• **PROBLEM DETAILS**:
Line by line, retype the material below exactly, from its first line up to and including the one holding "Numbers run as".

"""

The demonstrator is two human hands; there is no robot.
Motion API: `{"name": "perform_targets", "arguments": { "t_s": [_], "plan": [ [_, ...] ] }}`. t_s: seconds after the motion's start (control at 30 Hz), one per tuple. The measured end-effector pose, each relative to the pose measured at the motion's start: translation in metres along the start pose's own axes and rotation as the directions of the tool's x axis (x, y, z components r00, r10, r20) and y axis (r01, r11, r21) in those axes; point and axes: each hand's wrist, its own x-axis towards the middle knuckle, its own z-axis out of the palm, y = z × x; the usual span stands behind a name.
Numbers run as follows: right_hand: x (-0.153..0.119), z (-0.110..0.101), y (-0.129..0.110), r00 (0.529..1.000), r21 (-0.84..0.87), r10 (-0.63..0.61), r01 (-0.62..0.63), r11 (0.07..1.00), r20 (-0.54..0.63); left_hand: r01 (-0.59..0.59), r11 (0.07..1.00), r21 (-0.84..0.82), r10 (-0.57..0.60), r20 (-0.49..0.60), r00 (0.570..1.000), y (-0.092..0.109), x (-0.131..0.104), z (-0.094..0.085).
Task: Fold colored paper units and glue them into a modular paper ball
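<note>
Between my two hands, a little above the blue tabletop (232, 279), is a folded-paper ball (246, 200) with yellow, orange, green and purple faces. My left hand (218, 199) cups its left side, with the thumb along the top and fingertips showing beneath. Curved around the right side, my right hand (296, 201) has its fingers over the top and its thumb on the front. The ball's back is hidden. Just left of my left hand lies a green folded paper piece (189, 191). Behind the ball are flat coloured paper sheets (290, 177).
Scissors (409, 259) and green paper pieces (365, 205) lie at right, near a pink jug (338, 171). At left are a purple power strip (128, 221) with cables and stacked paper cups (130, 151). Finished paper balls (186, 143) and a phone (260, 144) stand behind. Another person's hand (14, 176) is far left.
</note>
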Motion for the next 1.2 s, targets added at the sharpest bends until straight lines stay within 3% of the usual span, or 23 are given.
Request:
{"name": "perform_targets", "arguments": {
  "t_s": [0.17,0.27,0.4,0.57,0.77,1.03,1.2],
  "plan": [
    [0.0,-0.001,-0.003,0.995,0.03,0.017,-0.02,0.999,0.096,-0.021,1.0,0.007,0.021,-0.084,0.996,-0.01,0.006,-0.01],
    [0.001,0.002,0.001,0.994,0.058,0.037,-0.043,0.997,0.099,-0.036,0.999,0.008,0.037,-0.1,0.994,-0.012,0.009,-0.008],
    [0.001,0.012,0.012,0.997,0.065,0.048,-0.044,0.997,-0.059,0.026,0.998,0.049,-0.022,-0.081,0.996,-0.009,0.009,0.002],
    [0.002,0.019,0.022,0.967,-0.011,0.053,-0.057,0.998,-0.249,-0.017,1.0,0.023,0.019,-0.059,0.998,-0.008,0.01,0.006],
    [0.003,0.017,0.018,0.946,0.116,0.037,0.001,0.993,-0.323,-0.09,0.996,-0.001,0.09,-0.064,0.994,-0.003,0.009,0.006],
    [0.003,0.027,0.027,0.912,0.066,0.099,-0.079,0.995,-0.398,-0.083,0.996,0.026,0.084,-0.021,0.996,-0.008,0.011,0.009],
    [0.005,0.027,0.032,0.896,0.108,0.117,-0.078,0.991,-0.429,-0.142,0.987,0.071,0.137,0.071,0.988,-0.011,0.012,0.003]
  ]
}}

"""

• **ANSWER TO THE PROBLEM**:
The demonstrator is two human hands; there is no robot.
Motion API: `{"name": "perform_targets", "arguments": { "t_s": [_], "plan": [ [_, ...] ] }}`. t_s: seconds after the motion's start (control at 30 Hz), one per tuple. The measured end-effector pose, each relative to the pose measured at the motion's start: translation in metres along the start pose's own axes and rotation as the directions of the tool's x axis (x, y, z components r00, r10, r20) and y axis (r01, r11, r21) in those axes; point and axes: each hand's wrist, its own x-axis towards the middle knuckle, its own z-axis out of the palm, y = z × x; the usual span stands behind a name.
Numbers run as follows: right_hand: x (-0.153..0.119), z (-0.110..0.101), y (-0.129..0.110), r00 (0.529..1.000), r21 (-0.84..0.87), r10 (-0.63..0.61), r01 (-0.62..0.63), r11 (0.07..1.00), r20 (-0.54..0.63); left_hand: r01 (-0.59..0.59), r11 (0.07..1.00), r21 (-0.84..0.82), r10 (-0.57..0.60), r20 (-0.49..0.60), r00 (0.570..1.000), y (-0.092..0.109), x (-0.131..0.104), z (-0.094..0.085).

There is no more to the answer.